FEMALE PSYCHOLOGY IN OUR CULTURE: WOMEN IN GROUPS
Every effort for progress, for enlightenment, for science, for religious, political and economic liberty, emanates from the minority, and not from the mass. Today as ever, the few are misunderstood, hounded, imprisoned, tortured, and killed…. The majority, that compact, immobile, drowsy mass, the Russian peasant, after a century of struggle, of sacrifice, of untold misery, still believes that the rope which strangles “the man with the white hands” [the intellectual] brings luck…. Not that I do not feel with the oppressed, the disinherited of the earth; not because I do not know the shame, the horror, the indignity of the lives the people lead, do I repudiate the majority as a creative force for justice or equality…. I wish not to concede anything to them [the masses] but to drill, divide and break them up, and draw individuals out of them.
Emma Goldman6
The aim of political action and social thought of all kinds is to create a tolerable background and leave people alone. The only tolerable background is an austerely simple one. The important parts of life will always be the things we do in our own small groups and on our own. They are art and science and sex and God and compassion and romantic love. These should be rich and complex. There isn’t one damned thing that society can do to help you with any of these. All society can do is to make sure that it doesn’t prevent them.
Paul Goodman7
I learned three and one-half years ago that women had always been divided against one another, were self-destructive, and filled with impotent rage. I thought the movement would change all that. I never dreamed that I would see the day when this rage, masquerading as a pseudo-egalitarian radicalism under the “pro-woman” banner, would turn into a frighteningly vicious anti-intellectual fascism of the left, and used within the movement to strike down sisters…. I am referring, of course, to the personal attacks … to which women in the movement, who have painfully managed any degree of achievement, have been subjected….

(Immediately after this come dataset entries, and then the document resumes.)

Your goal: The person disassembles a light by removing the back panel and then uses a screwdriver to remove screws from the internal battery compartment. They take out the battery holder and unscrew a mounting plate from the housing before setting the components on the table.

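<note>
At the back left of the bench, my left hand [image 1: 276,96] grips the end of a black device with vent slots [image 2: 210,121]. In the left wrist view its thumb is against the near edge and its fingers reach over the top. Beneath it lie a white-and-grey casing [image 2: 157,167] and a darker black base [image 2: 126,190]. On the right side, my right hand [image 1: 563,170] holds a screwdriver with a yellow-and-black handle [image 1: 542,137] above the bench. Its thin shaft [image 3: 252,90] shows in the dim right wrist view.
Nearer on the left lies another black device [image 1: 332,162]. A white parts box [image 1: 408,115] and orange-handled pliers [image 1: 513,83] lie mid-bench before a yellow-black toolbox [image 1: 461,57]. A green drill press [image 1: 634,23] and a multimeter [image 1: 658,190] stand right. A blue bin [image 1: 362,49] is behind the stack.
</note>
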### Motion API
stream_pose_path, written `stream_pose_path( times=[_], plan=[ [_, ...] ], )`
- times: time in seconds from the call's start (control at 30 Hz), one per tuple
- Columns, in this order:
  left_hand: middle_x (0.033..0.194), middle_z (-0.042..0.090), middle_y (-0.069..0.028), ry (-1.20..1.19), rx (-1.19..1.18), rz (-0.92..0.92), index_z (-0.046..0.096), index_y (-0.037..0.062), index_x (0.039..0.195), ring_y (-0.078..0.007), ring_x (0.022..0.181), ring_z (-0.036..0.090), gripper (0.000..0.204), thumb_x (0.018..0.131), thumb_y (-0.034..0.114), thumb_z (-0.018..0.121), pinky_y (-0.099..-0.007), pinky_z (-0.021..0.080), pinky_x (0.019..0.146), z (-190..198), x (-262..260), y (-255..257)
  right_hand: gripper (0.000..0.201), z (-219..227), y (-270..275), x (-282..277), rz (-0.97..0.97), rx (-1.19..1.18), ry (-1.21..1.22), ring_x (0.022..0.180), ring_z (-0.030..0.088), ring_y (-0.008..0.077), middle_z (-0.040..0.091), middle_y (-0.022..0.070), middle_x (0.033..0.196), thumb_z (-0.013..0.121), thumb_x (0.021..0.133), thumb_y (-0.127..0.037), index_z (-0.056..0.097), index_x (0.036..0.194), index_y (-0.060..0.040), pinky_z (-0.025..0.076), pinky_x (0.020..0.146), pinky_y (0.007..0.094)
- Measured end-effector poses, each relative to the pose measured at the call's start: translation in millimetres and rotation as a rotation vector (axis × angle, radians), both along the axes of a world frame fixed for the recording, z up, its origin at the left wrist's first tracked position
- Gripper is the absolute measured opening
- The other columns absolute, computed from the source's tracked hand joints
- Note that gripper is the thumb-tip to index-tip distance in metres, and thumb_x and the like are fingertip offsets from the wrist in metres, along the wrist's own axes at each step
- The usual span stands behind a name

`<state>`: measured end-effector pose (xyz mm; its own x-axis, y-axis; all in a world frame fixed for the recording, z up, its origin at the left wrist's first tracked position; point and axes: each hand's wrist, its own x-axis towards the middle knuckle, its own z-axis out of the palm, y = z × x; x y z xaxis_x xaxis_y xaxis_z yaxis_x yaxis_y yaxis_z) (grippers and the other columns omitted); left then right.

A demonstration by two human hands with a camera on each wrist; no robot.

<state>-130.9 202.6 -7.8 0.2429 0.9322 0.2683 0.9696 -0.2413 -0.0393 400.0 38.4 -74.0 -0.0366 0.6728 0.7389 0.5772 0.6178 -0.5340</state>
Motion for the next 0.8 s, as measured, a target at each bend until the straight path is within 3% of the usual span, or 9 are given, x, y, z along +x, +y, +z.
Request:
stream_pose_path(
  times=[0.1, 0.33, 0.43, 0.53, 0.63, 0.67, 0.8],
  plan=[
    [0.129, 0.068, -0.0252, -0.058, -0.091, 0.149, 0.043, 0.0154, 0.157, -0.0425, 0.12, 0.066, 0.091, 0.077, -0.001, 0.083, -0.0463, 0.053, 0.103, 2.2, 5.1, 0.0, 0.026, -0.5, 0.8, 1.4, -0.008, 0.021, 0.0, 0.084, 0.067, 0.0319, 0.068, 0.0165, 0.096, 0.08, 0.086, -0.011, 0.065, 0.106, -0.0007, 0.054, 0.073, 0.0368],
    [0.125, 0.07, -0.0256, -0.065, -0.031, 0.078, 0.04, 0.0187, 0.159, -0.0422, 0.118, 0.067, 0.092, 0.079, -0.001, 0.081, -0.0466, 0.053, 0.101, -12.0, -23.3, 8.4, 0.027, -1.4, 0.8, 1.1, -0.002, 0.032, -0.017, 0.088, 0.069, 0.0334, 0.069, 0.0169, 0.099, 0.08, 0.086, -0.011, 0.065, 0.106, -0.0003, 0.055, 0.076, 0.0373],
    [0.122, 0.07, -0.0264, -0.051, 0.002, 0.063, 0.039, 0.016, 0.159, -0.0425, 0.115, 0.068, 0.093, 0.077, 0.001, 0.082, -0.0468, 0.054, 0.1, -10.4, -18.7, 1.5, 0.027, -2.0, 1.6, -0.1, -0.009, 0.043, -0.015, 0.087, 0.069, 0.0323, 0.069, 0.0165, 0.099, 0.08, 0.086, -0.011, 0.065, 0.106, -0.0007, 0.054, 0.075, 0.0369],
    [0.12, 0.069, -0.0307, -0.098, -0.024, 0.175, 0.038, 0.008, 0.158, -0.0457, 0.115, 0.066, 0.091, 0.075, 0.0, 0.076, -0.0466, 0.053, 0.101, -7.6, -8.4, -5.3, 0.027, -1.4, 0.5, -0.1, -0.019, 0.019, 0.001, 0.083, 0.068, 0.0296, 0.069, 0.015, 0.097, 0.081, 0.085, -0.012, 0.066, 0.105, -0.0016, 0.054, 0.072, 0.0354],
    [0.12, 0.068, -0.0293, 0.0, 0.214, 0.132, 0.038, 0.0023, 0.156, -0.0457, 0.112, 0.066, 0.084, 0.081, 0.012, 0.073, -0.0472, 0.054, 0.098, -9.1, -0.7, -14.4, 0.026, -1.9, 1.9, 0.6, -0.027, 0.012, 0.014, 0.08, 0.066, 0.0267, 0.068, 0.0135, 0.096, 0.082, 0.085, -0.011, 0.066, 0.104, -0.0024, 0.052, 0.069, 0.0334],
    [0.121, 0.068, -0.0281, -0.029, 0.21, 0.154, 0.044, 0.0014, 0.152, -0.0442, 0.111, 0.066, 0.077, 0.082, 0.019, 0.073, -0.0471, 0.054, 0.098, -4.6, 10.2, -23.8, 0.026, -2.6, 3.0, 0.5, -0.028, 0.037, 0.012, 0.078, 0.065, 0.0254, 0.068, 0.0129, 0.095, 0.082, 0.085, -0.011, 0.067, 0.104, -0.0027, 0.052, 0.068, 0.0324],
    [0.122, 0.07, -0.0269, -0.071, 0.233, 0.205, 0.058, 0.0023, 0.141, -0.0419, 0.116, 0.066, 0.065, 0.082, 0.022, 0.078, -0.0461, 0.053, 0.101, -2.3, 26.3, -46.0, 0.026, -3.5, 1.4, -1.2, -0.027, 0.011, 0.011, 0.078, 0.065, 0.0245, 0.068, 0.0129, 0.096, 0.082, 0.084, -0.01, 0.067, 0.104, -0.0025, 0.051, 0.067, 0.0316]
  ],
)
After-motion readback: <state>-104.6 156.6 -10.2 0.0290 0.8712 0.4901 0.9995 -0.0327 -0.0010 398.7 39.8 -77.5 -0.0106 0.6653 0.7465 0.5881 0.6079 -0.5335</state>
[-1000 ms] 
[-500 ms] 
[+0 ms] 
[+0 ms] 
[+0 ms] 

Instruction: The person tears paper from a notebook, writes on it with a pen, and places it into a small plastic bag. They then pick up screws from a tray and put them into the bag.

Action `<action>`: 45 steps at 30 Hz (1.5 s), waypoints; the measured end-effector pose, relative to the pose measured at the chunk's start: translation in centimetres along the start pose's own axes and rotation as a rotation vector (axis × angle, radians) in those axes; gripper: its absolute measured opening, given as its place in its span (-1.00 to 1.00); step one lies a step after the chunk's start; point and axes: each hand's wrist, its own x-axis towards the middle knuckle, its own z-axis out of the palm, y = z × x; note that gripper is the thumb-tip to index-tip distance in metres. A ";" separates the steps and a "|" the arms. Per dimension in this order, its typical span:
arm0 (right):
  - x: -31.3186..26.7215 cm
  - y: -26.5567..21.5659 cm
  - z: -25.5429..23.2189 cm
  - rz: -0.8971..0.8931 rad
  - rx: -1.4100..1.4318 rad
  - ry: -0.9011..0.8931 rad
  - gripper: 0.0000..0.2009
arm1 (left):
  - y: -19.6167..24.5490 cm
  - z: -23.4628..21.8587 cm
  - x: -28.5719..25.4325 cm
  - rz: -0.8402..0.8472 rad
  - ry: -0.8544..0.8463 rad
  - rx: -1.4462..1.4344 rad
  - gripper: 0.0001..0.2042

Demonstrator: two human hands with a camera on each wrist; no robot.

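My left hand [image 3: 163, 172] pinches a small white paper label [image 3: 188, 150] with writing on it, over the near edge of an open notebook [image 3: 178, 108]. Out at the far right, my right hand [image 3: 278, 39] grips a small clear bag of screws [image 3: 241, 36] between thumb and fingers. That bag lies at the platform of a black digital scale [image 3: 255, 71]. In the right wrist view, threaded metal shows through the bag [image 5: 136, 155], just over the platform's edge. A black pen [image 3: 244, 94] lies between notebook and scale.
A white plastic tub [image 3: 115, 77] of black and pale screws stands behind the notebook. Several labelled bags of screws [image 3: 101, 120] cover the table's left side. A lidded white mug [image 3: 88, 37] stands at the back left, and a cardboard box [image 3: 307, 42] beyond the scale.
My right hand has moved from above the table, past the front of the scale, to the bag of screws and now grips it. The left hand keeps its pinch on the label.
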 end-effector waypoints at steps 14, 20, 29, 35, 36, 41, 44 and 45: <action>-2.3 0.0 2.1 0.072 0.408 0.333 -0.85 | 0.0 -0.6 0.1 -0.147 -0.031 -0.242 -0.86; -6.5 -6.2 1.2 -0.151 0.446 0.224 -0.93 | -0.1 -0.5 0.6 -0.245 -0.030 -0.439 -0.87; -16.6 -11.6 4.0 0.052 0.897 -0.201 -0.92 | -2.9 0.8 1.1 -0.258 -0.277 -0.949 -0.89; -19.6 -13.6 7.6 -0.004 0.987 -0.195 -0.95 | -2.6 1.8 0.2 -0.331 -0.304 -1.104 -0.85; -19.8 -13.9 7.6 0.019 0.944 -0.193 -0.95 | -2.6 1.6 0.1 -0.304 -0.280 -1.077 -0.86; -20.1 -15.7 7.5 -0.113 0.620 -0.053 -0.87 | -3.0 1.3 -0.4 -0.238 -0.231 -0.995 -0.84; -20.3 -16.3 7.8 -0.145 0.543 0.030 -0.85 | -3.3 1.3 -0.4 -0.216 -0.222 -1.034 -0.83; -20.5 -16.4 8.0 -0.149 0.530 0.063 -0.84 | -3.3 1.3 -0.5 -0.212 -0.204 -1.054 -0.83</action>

If you are in the first category (an achiever) you are immediately labelled a thrill-seeking opportunist, a ruthless mercenary, out to get her fame and fortune over the dead bodies of selfless sisters who have buried their abilities and sacrificed their ambitions for the greater glory of feminism. P
roductivity seems to be the major crime—but if you have the misfortune of being outspoken and articulate, you are accused of being power-mad, elitist, fascist, and finally, the worst epithet of all: A MALE IDENTIFIER, AARRGGG!!! …
To emerge unscathed from this kind of assault is impossible. The effects I have observed, to name just a few, are: gradual or immediate decrease in productivity; an upsurge of self-doubt; depletion of whatever ego-strength had been salvaged from our pasts or recovered during the early stages of the movement; an increase in impotence and passivity, coupled with a rampant paranoia (completely justified); a severe dropping off of self-confidence and faith in one’s ability; a detailed and obsessive self-examination for real or imagined sins which is completely useless since the mind-fucking has destroyed objectivity….
One last plea: If we women are ever to pull ourselves out of the morass of self-pity, self-destruction, and impotence which has been our heritage for so long as we can remember, then it is perhaps even more important that we be supportive of each other’s achievements and successes and strengths, than it is for us to be compassionate and understanding of each other’s failures and weaknesses.
Anselma dell’Olio8
American children are reared to be exceptionally competitive and aggressive but increasingly are expected to “get along” with or be “liked” by others in order to “get ahead.” More and more, people of all generations tend to “look alike” and, despite a potentially destructive and superficial individualism, conform rather than commit individual acts. Individuals in America, as elsewhere, risk ostracism, loneliness, grave self-doubt, and perhaps incarceration.